TASK TO COMPLETE: How many lines in the records below hold the string "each"? Answer with the number alone.

START EXTRACTED RECORDS

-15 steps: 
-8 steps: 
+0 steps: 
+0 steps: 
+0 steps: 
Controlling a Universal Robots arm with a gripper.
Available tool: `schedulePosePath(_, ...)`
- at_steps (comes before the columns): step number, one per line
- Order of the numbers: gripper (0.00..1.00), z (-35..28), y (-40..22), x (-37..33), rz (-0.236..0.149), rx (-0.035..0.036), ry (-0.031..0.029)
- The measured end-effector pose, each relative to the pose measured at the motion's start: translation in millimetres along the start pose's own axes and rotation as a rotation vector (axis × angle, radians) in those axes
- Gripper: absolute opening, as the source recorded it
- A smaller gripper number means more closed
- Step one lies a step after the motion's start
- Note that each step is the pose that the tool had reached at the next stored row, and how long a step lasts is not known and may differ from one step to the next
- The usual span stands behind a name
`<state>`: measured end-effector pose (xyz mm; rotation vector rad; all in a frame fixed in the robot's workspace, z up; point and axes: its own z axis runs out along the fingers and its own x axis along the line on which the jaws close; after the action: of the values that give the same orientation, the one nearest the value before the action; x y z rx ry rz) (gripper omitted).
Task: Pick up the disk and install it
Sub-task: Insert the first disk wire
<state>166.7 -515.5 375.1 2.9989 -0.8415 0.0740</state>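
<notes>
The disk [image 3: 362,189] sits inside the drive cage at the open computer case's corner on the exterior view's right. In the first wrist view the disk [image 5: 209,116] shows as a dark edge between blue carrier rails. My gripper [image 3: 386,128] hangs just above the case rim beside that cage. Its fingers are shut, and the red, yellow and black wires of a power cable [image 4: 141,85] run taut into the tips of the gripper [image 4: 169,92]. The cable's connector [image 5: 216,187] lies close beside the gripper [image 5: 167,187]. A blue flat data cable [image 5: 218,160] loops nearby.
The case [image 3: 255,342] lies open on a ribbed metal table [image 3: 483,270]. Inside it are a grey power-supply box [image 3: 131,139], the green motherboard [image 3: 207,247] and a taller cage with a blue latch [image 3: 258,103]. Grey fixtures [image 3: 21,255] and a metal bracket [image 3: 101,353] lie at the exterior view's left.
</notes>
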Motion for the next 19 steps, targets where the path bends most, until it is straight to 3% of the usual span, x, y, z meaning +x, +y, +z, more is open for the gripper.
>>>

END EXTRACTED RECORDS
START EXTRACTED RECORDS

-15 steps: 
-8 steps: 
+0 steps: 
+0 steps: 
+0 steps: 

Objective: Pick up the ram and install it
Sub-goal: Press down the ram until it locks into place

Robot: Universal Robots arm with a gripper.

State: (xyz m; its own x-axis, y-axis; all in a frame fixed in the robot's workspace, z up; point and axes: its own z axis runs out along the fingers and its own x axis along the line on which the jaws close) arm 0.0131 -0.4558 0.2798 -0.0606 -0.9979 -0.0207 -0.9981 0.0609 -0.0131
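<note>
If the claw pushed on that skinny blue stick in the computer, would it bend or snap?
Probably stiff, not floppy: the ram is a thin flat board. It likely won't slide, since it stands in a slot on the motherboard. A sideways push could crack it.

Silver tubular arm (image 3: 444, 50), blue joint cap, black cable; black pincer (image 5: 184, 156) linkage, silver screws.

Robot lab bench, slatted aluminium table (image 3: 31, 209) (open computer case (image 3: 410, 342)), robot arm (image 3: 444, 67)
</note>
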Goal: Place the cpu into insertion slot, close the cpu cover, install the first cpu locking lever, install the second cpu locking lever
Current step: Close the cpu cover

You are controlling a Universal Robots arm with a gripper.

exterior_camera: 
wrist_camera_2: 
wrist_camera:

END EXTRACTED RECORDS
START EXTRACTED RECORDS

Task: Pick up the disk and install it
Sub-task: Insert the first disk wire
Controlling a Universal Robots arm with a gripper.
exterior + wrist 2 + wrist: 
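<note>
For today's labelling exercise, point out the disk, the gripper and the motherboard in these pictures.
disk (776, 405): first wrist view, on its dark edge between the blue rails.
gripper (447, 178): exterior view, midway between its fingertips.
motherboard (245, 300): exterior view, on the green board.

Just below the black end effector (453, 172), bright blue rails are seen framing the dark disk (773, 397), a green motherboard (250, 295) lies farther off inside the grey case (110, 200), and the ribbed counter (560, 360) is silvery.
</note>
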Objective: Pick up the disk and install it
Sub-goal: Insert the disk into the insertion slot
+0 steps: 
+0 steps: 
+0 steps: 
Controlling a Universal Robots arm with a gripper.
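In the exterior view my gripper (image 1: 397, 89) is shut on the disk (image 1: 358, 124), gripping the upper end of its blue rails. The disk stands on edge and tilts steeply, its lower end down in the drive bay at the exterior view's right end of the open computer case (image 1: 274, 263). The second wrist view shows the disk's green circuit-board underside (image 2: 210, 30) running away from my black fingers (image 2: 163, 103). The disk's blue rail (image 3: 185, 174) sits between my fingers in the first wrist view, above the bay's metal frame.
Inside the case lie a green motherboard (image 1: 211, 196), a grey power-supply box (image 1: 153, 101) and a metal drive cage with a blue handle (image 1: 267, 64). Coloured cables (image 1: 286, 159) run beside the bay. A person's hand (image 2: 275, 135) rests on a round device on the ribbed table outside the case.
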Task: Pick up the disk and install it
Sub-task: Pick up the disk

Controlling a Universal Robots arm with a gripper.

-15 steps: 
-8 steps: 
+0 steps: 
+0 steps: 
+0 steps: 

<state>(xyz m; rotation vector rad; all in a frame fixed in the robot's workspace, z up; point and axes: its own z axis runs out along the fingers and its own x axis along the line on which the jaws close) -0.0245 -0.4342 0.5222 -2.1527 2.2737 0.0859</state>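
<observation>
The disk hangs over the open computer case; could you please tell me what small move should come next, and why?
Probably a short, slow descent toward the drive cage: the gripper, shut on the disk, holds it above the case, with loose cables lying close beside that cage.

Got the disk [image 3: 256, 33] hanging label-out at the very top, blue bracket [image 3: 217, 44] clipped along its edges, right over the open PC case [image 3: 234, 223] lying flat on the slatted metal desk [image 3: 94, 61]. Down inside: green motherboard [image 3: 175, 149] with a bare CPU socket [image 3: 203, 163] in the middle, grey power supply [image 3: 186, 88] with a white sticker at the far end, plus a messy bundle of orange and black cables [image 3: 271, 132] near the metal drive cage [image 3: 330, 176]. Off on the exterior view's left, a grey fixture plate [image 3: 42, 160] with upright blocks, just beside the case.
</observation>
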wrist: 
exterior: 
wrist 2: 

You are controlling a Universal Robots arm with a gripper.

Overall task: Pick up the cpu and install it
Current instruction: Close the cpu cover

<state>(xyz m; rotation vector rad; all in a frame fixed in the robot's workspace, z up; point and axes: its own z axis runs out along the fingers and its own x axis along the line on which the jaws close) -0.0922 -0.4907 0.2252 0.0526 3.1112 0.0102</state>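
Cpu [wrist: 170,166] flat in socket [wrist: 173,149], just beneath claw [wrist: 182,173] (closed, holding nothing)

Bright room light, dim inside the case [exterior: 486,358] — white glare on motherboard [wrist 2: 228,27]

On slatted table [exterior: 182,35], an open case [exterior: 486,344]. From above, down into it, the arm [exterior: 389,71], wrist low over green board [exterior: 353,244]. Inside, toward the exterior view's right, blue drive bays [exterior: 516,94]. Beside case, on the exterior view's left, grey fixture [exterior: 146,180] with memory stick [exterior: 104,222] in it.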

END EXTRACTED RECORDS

SOLVED EXERCISE: 2